Response to Mrs X’s complaint
- Mrs X complained to the Council in early July 2021 and the Council responded by the end of the month.
- Mrs X asked the Council to escalate her complaint in September 2021. However, the Council did not do this. Instead, it asked one of its school inclusion officers to respond instead.
- While there was a delay of two days in responding to Mrs X’s July 2021 complaint compared with the timescales in the Council’s policy, I do not consider that delay to be unreasonable. However, the Council failed to mention the further stages of its complaints process in its response, and it failed to properly consider Mrs X’s September 2021 email under the further stages of its complaints process.
- Although there was fault with how the Council responded to Mrs X’s stage two complaint, this did not cause Mrs X a significant injustice, since she complained to the Ombudsman in October 2021.
- Within one month of my final decision, the Council will:
- apologise to Mrs X and Y for the delays in arranging suitable alternative education and the impact this had on them; and
- pay Mrs X:
- £3,600, for Y’s future educational benefit, to recognise the education she missed during 2020 and 2021;
- £500 to recognise the distress and inconvenience caused to her;
- £200 to fund a suitable gift for Y to recognise the personal impact being out of education had on her; and
- £335.28 for the costs she incurred in arranging educational opportunities for Y.

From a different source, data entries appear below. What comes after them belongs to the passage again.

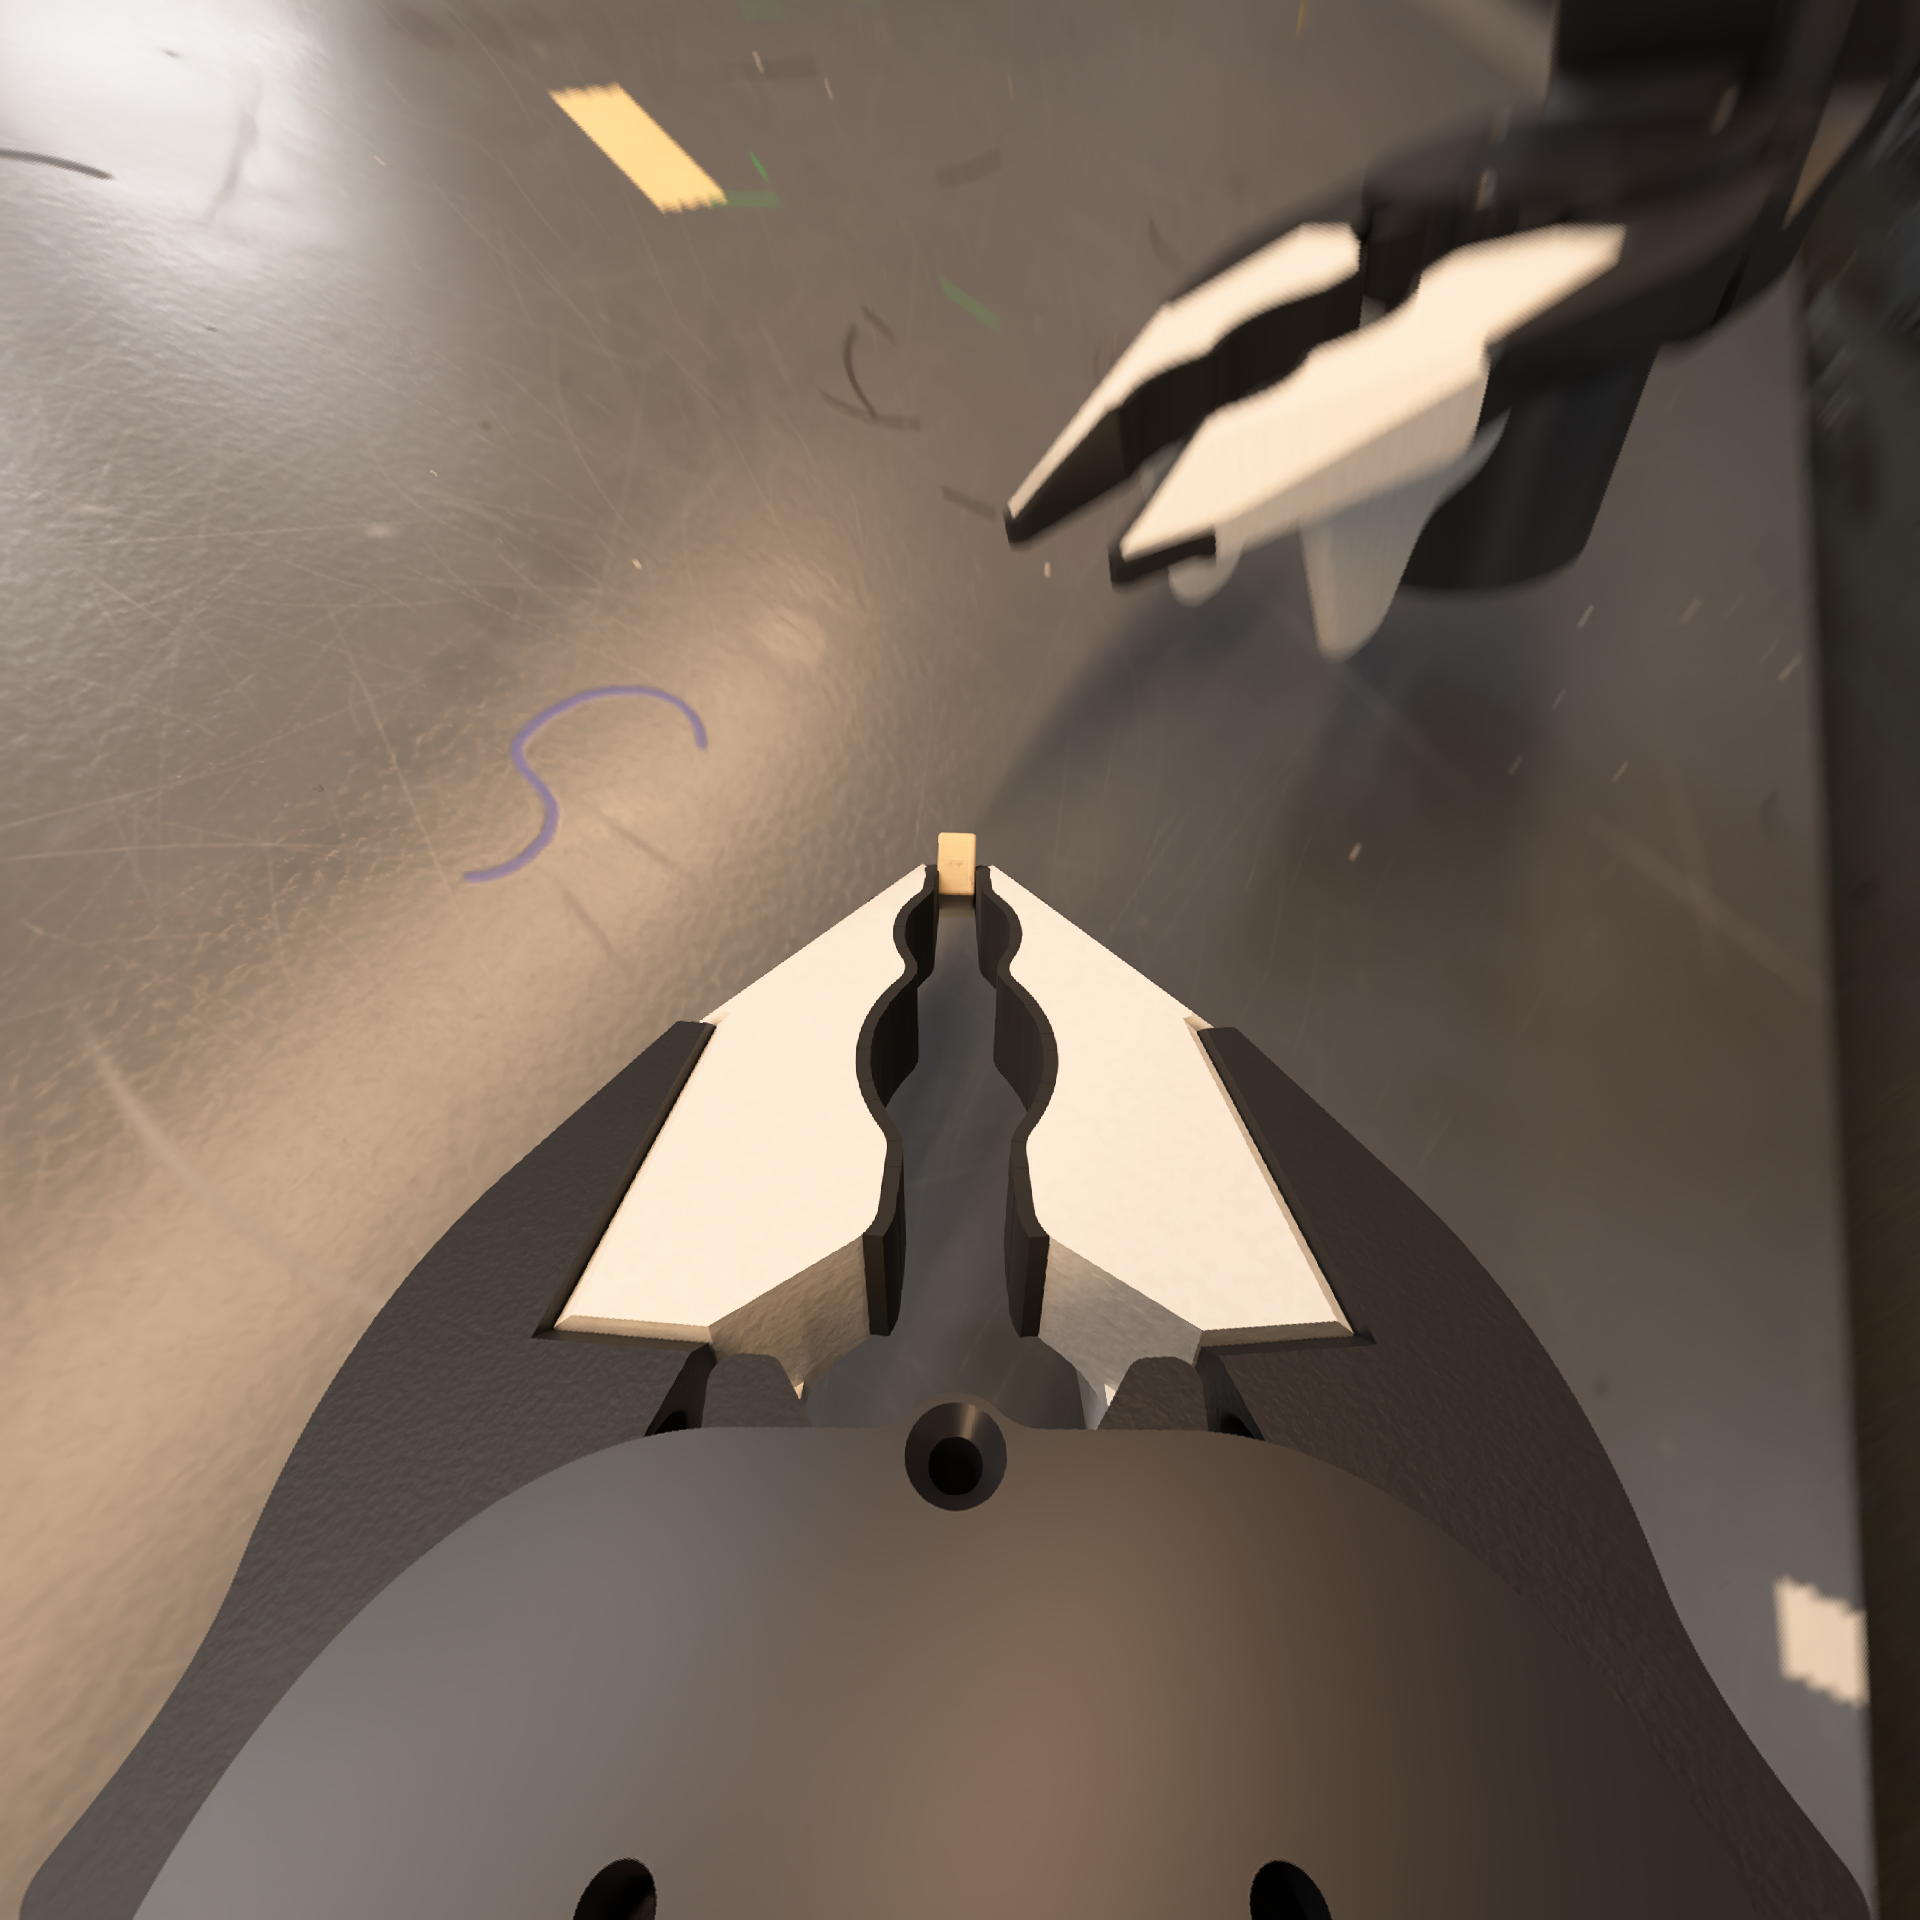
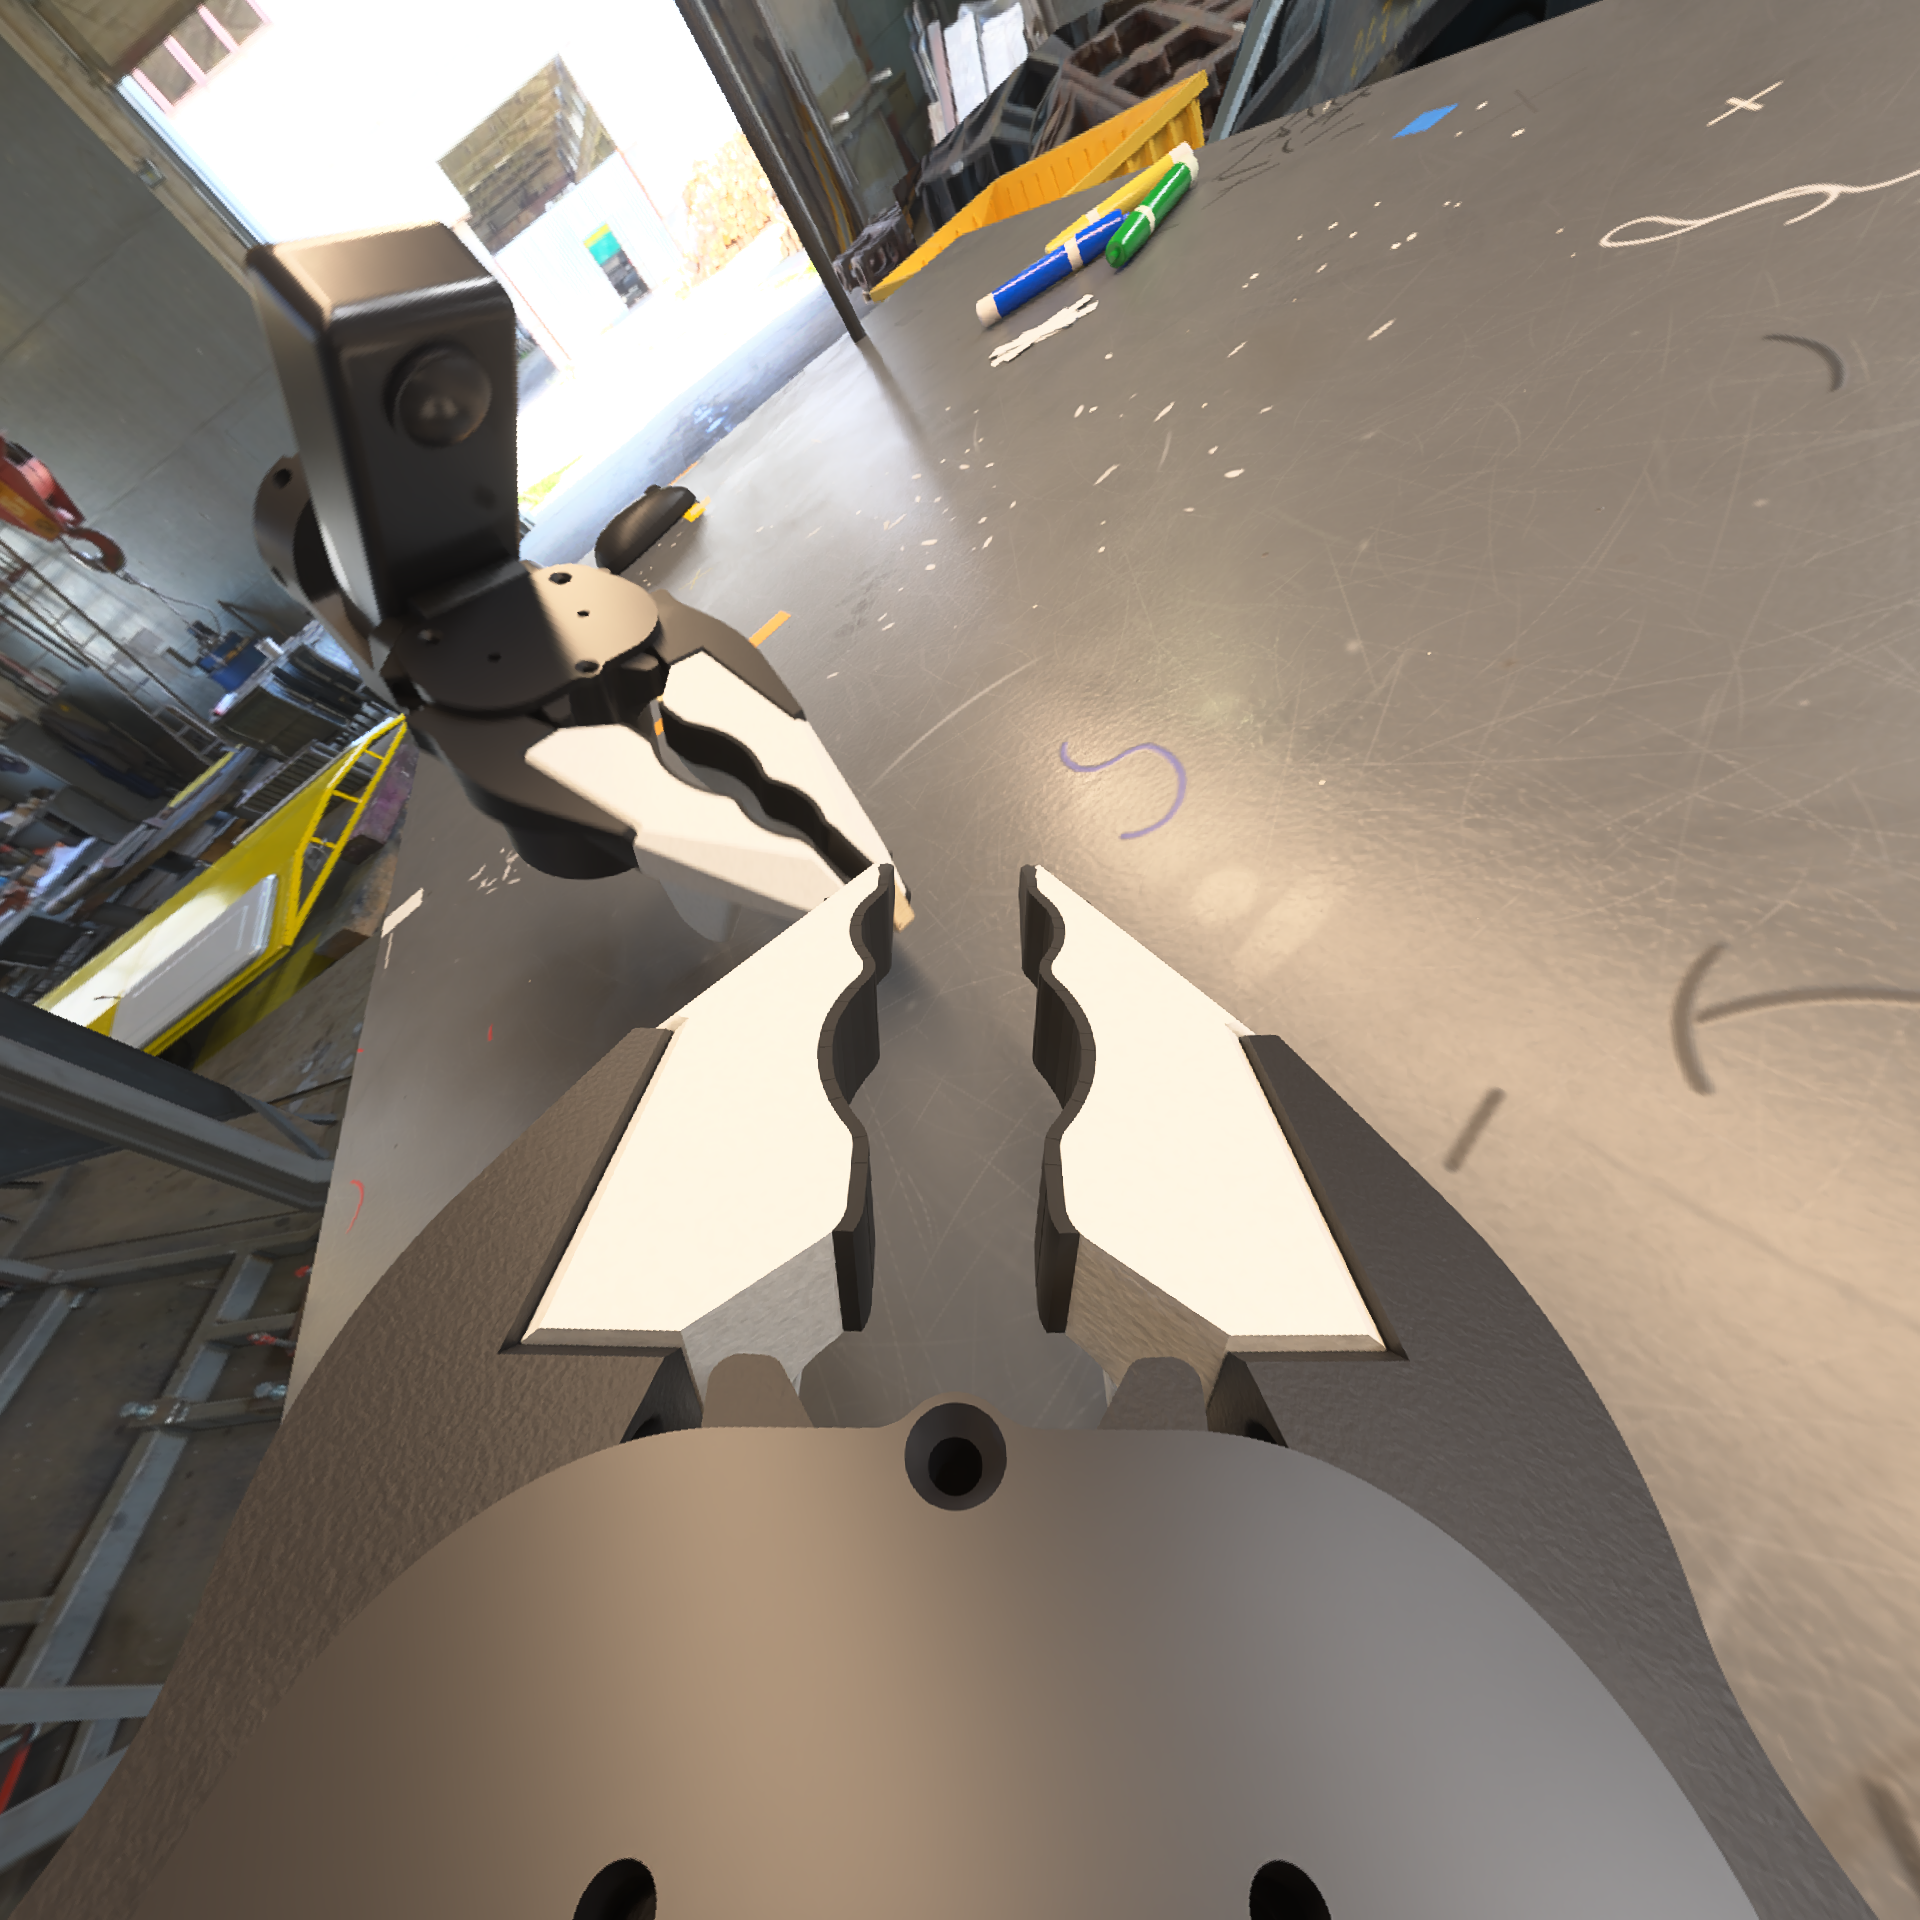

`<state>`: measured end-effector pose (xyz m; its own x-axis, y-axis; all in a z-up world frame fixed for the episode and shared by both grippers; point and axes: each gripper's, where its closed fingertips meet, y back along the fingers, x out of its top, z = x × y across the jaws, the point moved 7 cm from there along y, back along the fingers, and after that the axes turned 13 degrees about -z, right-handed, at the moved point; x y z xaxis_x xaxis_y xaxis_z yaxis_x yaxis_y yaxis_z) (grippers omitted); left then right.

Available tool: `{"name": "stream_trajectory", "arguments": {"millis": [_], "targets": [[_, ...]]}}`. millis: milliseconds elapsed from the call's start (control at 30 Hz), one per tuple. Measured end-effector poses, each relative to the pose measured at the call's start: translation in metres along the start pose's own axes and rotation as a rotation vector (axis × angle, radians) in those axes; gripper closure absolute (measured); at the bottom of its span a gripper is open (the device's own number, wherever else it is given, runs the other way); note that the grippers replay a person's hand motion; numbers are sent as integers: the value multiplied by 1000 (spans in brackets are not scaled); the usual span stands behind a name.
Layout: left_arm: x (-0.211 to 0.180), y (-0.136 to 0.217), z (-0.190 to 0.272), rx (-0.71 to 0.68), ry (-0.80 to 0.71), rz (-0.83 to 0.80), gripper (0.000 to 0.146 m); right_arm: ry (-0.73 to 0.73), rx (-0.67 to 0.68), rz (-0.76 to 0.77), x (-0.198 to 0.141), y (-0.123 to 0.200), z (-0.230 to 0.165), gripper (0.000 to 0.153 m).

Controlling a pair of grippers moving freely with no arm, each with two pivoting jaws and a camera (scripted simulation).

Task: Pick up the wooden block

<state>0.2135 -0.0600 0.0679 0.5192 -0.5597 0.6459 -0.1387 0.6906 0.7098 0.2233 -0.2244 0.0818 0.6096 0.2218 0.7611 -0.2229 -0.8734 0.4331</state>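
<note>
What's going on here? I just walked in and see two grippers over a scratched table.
The left gripper is closed on a small wooden block, pinched at its fingertips above the grey table. The right gripper hangs open and empty beside it. Markers lie at the table's far edge, untouched.

The gray table [image 1: 312, 520] is shiny, with a bright white glare in its far left corner in the left wrist view. The right gripper [image 1: 1112, 530] looks smeared and blurry there, and it throws a soft dark shadow on the table below it. In the right wrist view, strong daylight pours through the big doorway [image 2: 416, 125] beyond the table, washed out white. Straight lines bend near the picture edges.
</note>
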Motion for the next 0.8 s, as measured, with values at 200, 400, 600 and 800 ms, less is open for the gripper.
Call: {"name": "stream_trajectory", "arguments": {"millis": [200,400,600,800], "targets": [[-14,-10,11,131,-195,-143,140,-10,15,-15,0,-2,1,129],[-18,-6,11,140,-227,-140,140,-16,22,-35,-1,-4,1,129],[-23,0,8,149,-234,-144,140,-19,31,-49,-1,-5,1,129],[-18,-3,4,214,-263,-147,140,-16,32,-50,-1,-5,0,129]]}}
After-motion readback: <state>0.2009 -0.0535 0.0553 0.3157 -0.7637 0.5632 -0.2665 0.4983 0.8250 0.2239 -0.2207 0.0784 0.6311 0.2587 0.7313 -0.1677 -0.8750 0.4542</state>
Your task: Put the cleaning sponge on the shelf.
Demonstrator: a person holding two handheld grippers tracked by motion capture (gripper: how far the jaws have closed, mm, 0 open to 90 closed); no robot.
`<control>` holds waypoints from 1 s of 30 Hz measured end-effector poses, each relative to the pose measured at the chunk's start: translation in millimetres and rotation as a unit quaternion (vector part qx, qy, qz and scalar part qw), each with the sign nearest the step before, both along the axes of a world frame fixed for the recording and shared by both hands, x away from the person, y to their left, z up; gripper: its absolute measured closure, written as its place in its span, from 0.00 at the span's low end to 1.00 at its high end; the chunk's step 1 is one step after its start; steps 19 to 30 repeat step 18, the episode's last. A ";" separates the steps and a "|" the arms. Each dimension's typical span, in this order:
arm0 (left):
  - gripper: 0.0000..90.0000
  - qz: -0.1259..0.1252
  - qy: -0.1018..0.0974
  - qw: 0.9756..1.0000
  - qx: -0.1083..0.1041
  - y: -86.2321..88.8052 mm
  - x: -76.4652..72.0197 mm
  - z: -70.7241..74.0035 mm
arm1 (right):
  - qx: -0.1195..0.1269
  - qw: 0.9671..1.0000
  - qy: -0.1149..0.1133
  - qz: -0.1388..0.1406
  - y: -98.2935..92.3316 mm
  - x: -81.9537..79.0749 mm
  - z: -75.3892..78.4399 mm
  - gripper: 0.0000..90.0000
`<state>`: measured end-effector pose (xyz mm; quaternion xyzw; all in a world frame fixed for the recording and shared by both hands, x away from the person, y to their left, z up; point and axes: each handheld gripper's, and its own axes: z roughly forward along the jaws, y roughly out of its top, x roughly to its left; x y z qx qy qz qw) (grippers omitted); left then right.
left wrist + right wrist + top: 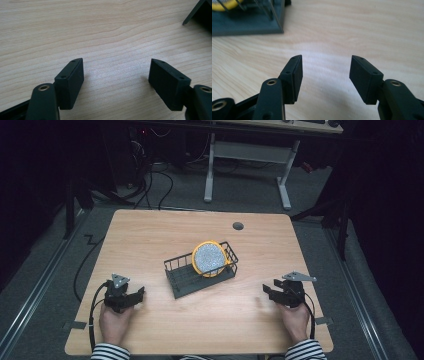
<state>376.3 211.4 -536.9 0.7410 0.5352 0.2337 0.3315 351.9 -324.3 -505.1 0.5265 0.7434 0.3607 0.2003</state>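
Note:
A dark wire basket [176, 279] sits at the middle of the wooden table [150, 235]. A round plate [209, 258] with a yellow rim and speckled grey face leans on edge in the basket's right end. My left gripper [139, 294] rests near the table's front left, held by a hand, open with nothing between its jaws [116, 72]. My right gripper [266, 291] rests near the front right, also open and empty [325, 68]. A corner of the basket [249, 25] and a bit of the yellow rim [223, 6] show at the top left of the right gripper view.
A round cable hole [238, 226] lies near the table's far edge. Behind the table stand a white desk frame [247, 165] and loose cables [155, 180] on the floor. A basket corner [200, 12] shows at the left gripper view's top right.

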 end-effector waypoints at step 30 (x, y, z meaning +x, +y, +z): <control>0.32 0.001 0.000 1.000 0.000 -0.1 -0.3 0.0 | -0.053 0.998 -0.003 -0.027 6.9 -9.2 -25.3 0.43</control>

- review how it arranges alternative provision for children unable to attend school because of illness to ensure it takes an individual approach to exploring options for each child, particularly for children with anxiety or school phobia who cannot access face-to-face tuition;
- remind its staff responsible for responding to complaints they should ensure complaints are properly recorded, responded to within appropriate timescales and tell complainants of any options for complaining further; and
- remind its SEN staff of the importance of complying with the relevant timescales during the EHC process and in properly monitoring deadlines.
- I have completed my investigation. There was fault in how the Council failed to arrange suitable alternative education for Y when she was unable to attend school due to anxiety. It agreed to apologise, pay Mrs X and Y a financial remedy and review its procedures.